EXERCISE OBJECTIVE -
Here are the records. Write out exactly the lines between the one holding "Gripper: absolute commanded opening" and the one holding "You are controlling", inclusive.
*** Block opens ***
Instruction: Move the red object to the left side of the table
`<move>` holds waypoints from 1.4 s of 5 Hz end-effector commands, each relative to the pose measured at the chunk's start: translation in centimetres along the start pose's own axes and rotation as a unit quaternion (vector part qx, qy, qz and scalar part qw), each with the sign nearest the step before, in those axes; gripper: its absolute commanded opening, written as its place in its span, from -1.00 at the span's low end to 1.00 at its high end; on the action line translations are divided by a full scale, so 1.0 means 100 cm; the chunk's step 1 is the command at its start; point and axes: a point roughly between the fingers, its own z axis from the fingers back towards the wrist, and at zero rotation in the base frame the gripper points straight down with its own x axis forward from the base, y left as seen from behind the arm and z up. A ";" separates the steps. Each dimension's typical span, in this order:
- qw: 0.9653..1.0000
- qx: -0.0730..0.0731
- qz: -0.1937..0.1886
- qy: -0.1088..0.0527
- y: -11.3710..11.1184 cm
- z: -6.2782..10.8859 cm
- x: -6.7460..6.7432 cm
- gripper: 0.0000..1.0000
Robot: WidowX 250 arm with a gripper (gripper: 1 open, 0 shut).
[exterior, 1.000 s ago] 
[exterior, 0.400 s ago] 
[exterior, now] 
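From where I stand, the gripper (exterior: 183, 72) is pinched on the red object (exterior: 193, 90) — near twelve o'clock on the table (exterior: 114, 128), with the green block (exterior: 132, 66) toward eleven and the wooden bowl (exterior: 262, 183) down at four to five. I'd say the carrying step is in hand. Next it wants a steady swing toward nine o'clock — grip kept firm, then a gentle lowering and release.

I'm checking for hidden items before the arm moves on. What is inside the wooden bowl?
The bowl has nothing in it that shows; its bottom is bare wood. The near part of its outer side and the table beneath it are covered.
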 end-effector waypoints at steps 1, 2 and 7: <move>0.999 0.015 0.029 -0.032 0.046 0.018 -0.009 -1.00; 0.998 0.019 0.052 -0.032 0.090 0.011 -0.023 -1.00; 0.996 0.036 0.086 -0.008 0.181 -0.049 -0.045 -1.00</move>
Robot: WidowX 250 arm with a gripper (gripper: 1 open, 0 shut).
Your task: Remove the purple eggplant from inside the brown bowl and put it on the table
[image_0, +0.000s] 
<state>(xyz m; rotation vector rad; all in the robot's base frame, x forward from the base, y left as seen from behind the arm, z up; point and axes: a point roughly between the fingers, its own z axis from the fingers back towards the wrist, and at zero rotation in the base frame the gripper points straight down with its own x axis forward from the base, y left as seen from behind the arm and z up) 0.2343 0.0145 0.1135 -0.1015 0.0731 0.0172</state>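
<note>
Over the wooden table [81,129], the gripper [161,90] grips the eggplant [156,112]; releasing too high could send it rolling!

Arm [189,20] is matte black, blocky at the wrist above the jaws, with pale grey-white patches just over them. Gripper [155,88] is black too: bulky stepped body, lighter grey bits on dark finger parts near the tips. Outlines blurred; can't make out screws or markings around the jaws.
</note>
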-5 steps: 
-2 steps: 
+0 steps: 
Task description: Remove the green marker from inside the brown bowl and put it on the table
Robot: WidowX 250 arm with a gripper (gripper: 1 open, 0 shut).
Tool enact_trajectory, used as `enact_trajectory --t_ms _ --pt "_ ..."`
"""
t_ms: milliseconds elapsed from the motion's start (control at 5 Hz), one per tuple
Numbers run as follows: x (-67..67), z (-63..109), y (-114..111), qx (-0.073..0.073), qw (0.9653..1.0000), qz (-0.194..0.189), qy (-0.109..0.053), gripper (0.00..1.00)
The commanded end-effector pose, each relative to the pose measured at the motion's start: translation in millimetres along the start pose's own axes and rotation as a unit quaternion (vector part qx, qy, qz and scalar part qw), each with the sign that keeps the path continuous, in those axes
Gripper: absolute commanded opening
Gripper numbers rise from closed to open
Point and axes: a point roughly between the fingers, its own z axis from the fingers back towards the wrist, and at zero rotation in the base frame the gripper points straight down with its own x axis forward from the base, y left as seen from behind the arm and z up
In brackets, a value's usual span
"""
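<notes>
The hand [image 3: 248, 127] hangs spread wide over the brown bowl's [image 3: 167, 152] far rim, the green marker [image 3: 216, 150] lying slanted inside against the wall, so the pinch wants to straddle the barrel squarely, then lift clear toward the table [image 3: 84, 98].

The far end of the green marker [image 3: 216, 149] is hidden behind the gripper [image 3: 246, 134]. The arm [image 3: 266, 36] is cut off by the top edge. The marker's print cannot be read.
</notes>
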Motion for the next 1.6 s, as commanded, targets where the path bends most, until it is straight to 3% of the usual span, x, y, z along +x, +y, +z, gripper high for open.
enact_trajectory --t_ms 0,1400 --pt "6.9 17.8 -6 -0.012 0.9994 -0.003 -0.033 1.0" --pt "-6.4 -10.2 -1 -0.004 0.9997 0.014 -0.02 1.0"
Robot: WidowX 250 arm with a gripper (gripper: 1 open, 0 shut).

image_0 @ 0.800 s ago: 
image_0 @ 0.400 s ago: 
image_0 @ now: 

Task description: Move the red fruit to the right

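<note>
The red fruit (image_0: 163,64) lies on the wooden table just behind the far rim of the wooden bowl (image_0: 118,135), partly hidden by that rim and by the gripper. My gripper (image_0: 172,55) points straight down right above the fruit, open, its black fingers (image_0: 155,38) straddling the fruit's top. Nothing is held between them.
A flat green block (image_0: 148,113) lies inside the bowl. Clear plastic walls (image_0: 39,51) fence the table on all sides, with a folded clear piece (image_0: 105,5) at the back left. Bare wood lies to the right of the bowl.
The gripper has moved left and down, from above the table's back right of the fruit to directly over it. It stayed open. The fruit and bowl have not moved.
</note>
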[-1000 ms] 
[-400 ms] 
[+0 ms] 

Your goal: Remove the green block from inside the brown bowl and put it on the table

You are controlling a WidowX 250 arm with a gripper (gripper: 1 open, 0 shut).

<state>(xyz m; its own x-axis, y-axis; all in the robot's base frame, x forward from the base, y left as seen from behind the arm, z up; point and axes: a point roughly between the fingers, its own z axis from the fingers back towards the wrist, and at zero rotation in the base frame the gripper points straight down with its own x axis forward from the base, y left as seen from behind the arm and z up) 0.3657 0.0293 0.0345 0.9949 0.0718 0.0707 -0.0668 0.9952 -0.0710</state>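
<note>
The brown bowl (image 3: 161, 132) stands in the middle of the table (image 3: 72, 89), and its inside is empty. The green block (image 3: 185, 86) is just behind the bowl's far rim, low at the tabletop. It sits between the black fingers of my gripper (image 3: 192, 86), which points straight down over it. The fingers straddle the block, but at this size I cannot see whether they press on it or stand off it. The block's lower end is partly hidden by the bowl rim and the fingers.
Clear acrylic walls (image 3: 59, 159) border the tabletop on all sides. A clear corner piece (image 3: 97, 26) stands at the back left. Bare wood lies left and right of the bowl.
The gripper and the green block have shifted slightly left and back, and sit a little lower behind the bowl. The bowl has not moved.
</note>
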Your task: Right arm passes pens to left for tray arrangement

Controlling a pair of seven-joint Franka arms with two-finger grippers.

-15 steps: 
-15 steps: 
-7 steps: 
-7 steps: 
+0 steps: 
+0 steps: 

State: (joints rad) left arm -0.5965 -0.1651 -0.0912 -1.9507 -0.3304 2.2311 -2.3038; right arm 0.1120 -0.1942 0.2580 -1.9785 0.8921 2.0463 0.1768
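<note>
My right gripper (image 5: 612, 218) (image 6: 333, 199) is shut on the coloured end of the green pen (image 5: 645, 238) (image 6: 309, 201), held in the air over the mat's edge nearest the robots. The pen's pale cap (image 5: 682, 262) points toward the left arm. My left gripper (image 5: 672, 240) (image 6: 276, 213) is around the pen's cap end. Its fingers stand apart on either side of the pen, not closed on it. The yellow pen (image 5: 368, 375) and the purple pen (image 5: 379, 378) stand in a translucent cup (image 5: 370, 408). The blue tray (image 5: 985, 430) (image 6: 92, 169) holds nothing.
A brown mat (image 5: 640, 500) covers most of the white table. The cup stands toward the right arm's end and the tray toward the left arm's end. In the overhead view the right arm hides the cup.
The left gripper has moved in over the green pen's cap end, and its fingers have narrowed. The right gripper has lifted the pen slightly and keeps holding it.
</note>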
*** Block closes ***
ANSWER TO THIS PROBLEM -
Gripper: absolute commanded opening
Gripper numbers rise from closed to open
Point and axes: a point roughly between the fingers, its own z axis from the fingers back towards the wrist, and at zero rotation in the base frame the gripper points straight down with its own x axis forward from the base, y left as seen from behind the arm and z up
In brackets, a value's usual span
"""
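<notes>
The hand [image 3: 248, 127] hangs spread wide over the brown bowl's [image 3: 167, 152] far rim, the green marker [image 3: 216, 150] lying slanted inside against the wall, so the pinch wants to straddle the barrel squarely, then lift clear toward the table [image 3: 84, 98].

The far end of the green marker [image 3: 216, 149] is hidden behind the gripper [image 3: 246, 134]. The arm [image 3: 266, 36] is cut off by the top edge. The marker's print cannot be read.
</notes>
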Motion for the next 1.6 s, as commanded, targets where the path bends most, until it is straight to 3% of the usual span, x, y, z along +x, +y, +z, gripper high for open.
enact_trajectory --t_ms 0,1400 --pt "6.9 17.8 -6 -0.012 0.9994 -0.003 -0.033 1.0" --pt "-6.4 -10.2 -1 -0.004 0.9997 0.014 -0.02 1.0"
Robot: WidowX 250 arm with a gripper (gripper: 1 open, 0 shut).

image_0 @ 0.800 s ago: 
image_0 @ 0.400 s ago: 
image_0 @ now: 

Task description: Move the red fruit to the right

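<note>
The red fruit (image_0: 163,64) lies on the wooden table just behind the far rim of the wooden bowl (image_0: 118,135), partly hidden by that rim and by the gripper. My gripper (image_0: 172,55) points straight down right above the fruit, open, its black fingers (image_0: 155,38) straddling the fruit's top. Nothing is held between them.
A flat green block (image_0: 148,113) lies inside the bowl. Clear plastic walls (image_0: 39,51) fence the table on all sides, with a folded clear piece (image_0: 105,5) at the back left. Bare wood lies to the right of the bowl.
The gripper has moved left and down, from above the table's back right of the fruit to directly over it. It stayed open. The fruit and bowl have not moved.
</note>
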[-1000 ms] 
[-400 ms] 
[+0 ms] 

Your goal: Remove the green block from inside the brown bowl and put it on the table

You are controlling a WidowX 250 arm with a gripper (gripper: 1 open, 0 shut).

What the answer needed to say has been said.